- [What is required] Write out the whole listing exactly; no images belong in it.

━━━ Data extract

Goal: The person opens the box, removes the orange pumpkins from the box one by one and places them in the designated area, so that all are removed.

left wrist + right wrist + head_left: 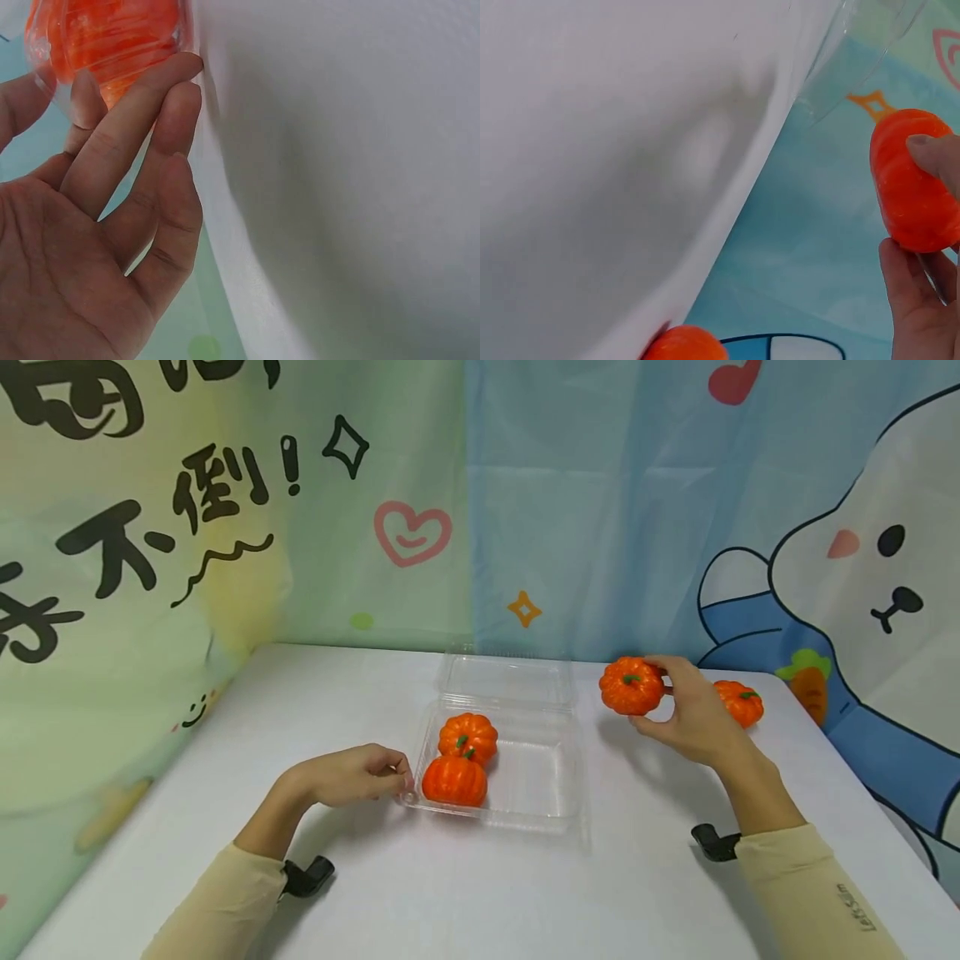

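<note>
A clear plastic clamshell box (pixel 536 777) lies with its lid folded back on the table. Two orange toy pumpkins sit along its left side, a rear pumpkin (pixel 468 735) and a front pumpkin (pixel 454 782). At the front left corner of the box my left hand (pixel 356 777) pinches the rim; the left wrist view shows thumb and finger (pixel 86 97) at the clear plastic. My right hand (pixel 693 718) grips another pumpkin (pixel 632 686) by its sides, raised over the table to the right of the box. A fourth, resting pumpkin (pixel 740 703) is partly behind that hand.
The white table (pixel 517 893) ends at a printed cloth backdrop (pixel 585 510) close behind the lid. A black wrist strap mount (pixel 307 877) sticks out at the left sleeve, another black mount (pixel 714 842) at the right.
</note>
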Tool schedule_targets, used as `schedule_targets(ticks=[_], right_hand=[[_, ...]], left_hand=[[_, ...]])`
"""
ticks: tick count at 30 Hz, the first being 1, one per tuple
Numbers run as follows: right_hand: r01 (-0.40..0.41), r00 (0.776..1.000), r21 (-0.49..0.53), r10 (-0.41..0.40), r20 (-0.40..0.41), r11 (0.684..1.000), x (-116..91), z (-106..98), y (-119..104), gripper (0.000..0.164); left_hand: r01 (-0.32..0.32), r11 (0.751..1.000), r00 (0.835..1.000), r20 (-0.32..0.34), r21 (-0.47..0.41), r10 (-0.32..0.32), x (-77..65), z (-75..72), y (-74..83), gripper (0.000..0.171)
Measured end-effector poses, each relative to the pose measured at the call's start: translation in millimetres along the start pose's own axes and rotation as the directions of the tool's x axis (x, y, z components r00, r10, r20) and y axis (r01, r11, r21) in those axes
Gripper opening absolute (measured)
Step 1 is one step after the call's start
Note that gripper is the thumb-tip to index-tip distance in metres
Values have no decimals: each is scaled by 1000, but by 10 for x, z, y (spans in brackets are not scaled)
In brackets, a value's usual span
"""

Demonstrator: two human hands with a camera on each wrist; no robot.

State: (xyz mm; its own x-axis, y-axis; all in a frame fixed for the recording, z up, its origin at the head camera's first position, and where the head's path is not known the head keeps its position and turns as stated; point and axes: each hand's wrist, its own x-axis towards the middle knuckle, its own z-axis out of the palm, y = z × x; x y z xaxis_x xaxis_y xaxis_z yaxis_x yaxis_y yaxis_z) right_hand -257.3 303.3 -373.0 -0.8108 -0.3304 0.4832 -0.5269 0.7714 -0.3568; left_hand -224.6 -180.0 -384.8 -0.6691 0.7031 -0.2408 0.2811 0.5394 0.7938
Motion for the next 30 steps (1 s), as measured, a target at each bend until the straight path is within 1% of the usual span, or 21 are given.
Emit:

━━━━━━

- [Answer to the exercise]
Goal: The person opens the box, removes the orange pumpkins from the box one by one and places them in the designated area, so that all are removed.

left wrist + right wrist + head_left: 

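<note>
A clear plastic clamshell box (pixel 536 777) lies with its lid folded back on the table. Two orange toy pumpkins sit along its left side, a rear pumpkin (pixel 468 735) and a front pumpkin (pixel 454 782). At the front left corner of the box my left hand (pixel 356 777) pinches the rim; the left wrist view shows thumb and finger (pixel 86 97) at the clear plastic. My right hand (pixel 693 718) grips another pumpkin (pixel 632 686) by its sides, raised over the table to the right of the box. A fourth, resting pumpkin (pixel 740 703) is partly behind that hand.
The white table (pixel 517 893) ends at a printed cloth backdrop (pixel 585 510) close behind the lid. A black wrist strap mount (pixel 307 877) sticks out at the left sleeve, another black mount (pixel 714 842) at the right.
</note>
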Tool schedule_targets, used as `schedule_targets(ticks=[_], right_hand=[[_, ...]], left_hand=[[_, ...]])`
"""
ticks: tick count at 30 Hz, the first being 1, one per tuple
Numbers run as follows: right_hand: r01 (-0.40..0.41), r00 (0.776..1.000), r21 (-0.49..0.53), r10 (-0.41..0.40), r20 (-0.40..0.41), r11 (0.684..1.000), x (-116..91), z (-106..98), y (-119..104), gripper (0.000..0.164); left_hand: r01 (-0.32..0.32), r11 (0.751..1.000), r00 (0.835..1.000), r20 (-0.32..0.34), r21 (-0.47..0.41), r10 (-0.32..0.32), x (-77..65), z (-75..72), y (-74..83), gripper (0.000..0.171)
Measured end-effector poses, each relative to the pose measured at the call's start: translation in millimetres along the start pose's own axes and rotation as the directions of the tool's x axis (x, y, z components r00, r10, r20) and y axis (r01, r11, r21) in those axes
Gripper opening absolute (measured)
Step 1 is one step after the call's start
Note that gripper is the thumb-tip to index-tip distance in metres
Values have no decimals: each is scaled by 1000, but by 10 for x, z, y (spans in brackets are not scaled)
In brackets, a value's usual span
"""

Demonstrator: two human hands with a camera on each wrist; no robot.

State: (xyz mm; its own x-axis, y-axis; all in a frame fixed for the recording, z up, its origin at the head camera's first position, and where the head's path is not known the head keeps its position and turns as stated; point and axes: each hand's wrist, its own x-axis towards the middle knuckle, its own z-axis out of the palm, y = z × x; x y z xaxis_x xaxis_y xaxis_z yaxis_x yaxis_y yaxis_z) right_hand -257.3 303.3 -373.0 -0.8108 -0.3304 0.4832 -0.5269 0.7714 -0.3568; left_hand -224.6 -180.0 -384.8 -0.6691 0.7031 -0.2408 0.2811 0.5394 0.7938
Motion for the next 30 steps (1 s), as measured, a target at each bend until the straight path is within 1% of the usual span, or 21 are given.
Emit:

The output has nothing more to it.